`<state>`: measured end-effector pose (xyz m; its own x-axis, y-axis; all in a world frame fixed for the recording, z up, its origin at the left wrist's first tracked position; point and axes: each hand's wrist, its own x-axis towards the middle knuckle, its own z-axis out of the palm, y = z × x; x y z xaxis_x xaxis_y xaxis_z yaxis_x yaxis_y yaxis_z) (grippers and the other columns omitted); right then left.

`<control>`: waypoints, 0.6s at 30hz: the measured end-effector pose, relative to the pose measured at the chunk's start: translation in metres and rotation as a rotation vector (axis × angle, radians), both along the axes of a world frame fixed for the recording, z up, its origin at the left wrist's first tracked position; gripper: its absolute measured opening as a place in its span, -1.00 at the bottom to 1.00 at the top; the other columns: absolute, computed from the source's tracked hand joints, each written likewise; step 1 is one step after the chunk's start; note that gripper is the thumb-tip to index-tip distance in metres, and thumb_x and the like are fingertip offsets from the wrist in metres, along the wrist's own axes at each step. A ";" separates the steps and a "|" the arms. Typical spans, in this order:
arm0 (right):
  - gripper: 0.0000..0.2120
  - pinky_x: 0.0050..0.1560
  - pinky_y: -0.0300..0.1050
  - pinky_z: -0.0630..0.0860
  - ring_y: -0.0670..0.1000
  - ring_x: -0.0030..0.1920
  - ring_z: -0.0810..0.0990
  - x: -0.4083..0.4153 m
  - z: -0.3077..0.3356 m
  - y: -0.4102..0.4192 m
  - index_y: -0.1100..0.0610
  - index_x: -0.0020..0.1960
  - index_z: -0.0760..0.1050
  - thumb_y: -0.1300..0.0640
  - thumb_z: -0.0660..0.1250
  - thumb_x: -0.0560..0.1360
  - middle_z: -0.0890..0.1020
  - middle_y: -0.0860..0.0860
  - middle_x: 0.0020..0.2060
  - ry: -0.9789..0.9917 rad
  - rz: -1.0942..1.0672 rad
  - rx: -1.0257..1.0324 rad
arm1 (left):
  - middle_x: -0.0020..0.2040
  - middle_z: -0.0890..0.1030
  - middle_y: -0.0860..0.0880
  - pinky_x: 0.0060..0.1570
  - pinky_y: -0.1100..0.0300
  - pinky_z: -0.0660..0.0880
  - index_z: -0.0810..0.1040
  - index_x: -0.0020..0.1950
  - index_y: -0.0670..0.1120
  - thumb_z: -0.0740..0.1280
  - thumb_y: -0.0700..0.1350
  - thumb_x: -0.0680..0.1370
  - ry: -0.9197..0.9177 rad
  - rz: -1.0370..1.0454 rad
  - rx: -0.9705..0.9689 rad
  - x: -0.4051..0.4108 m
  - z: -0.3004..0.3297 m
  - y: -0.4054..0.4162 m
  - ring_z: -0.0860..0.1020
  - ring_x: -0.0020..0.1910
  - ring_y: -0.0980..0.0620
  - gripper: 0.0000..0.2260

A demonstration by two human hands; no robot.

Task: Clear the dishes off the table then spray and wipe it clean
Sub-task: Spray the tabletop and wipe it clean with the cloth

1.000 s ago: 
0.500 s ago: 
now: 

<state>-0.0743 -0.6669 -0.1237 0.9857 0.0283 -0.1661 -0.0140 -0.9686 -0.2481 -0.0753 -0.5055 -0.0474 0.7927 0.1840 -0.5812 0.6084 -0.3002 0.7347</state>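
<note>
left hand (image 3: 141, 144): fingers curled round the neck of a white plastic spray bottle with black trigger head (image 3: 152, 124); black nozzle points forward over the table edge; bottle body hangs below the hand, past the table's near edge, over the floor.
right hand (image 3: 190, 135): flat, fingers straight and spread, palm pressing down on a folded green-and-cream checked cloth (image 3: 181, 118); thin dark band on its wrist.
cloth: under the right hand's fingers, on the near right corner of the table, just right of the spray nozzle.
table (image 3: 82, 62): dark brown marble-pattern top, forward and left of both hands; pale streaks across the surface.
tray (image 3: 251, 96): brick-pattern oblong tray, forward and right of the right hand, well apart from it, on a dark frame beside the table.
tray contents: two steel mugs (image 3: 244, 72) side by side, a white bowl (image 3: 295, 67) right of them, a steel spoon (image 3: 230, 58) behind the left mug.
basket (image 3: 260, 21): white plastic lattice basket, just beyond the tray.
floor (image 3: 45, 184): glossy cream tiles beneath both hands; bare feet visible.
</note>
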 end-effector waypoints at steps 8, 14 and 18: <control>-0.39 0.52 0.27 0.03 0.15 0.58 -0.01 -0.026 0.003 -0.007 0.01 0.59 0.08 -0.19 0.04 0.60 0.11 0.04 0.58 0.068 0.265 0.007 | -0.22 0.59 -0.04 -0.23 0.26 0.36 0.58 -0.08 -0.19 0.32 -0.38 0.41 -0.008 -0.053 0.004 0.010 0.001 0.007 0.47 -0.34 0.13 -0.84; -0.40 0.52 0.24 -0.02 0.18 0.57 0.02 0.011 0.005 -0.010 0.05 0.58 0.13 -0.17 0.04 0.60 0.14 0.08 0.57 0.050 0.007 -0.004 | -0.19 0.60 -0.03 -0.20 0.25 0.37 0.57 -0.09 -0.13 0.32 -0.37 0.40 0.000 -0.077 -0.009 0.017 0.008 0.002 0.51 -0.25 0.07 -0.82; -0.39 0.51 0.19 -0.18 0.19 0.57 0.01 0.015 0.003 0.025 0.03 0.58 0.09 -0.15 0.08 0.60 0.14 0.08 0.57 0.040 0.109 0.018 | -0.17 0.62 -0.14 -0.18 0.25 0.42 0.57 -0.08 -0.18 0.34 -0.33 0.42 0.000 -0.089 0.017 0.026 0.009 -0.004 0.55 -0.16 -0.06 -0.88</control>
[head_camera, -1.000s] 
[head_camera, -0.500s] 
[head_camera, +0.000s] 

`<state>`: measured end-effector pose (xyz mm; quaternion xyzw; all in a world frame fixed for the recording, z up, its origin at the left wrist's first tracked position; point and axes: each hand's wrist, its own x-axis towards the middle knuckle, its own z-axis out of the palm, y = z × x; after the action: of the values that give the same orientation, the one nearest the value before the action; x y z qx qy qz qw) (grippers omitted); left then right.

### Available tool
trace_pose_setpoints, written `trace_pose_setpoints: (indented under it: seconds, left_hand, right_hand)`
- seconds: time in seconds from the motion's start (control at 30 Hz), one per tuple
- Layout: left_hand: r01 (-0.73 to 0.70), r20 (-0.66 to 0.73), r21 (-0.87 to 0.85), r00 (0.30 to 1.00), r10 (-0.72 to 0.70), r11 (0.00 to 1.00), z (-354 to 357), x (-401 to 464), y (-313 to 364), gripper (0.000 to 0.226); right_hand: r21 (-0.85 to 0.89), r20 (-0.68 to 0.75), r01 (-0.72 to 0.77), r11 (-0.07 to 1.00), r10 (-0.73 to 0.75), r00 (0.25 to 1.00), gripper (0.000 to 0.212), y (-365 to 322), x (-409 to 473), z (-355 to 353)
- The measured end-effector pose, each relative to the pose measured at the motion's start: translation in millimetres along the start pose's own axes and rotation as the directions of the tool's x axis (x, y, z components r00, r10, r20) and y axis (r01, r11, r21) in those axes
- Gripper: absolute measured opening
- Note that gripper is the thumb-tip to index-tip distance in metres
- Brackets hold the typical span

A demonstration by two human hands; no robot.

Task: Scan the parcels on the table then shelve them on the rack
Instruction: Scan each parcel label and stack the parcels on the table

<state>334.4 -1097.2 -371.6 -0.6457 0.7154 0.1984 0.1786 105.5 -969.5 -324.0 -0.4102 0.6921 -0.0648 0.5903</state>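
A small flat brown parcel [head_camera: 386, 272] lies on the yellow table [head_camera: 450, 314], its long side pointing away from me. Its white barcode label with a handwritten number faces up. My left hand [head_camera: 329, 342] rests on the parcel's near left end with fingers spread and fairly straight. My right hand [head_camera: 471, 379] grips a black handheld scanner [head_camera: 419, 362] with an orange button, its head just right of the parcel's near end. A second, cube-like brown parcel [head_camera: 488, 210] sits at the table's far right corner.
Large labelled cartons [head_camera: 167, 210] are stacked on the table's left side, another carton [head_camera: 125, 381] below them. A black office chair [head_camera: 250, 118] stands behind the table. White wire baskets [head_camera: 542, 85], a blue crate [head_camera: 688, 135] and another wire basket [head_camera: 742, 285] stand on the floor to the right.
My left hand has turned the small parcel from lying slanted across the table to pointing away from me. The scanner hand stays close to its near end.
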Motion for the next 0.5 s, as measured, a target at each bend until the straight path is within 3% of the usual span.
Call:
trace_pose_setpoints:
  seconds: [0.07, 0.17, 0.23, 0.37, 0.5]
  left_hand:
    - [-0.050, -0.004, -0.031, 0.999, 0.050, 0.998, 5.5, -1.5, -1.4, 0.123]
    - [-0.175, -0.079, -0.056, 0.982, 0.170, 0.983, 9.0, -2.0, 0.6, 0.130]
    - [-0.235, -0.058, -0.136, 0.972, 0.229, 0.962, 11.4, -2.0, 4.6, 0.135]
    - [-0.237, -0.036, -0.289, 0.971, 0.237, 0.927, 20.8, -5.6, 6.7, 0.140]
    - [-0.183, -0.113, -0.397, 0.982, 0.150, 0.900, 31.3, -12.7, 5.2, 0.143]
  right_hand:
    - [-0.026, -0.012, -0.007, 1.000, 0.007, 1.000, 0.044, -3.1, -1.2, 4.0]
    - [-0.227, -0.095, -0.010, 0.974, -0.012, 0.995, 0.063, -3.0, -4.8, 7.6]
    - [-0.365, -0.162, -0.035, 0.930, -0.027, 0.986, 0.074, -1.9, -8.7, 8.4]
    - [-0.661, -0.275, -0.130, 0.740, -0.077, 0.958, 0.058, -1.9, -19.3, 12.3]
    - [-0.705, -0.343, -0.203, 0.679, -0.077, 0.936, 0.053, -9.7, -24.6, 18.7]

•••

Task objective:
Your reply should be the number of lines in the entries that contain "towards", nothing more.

Result of this task:
2